Roundup: Government land isn’t a slam dunk

You have probably heard a lot of talk from both Pierre Poilievre and Jagmeet Singh about the federal government not doing enough about housing with the lands that they own. Poilievre is making grandiose promises about all the houses they’ll build on it, and all of the office towers they’ll convert, never mind that conversions are difficult and in many cases impossible because of how those buildings are structured, while Singh is demanding that any government-built housing on public land be “affordable,” never mind that there is still a need for market-priced housing, because otherwise wealthier households are competing for the same “affordable” spaces as low-income households if your supply is constrained. (Singh also believes that the federal government can build all of this housing on their own, as if they’ll hire the planners, architects and contractors on their own—not really feasible).

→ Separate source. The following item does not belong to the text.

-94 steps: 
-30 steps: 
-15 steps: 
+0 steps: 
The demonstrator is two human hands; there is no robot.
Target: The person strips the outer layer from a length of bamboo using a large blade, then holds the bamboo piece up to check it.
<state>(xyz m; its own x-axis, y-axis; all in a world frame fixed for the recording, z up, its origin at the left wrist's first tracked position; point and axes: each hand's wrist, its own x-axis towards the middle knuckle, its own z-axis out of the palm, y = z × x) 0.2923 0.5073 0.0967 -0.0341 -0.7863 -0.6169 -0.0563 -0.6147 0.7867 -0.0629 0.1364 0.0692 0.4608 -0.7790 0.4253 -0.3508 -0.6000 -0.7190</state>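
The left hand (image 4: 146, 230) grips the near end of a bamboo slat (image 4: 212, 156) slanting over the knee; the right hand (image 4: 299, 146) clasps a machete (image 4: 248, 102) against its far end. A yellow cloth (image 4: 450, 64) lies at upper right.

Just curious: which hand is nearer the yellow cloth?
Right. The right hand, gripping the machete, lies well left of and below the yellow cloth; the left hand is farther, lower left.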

Meanwhile, just building on government-owned land is actually easier said than done. Why? Mike Moffatt lays out a lot of those reasons here:

https://twitter.com/MikePMoffatt/status/1726576778532340046

https://twitter.com/MikePMoffatt/status/1726577611722355121

https://twitter.com/MikePMoffatt/status/1726578211533054284

Ukraine Dispatch:

Ukrainian forces have been focused on containing attempted Russian advances near Bakhmut, while two people were killed in Russian shelling on Kherson. There was also a grenade blast that killed two in Kyiv, the cause of which remains unclear. Ukraine’s two top cyber defence officials have been sacked as an investigation into alleged embezzlement is ongoing in the cybersecurity agency.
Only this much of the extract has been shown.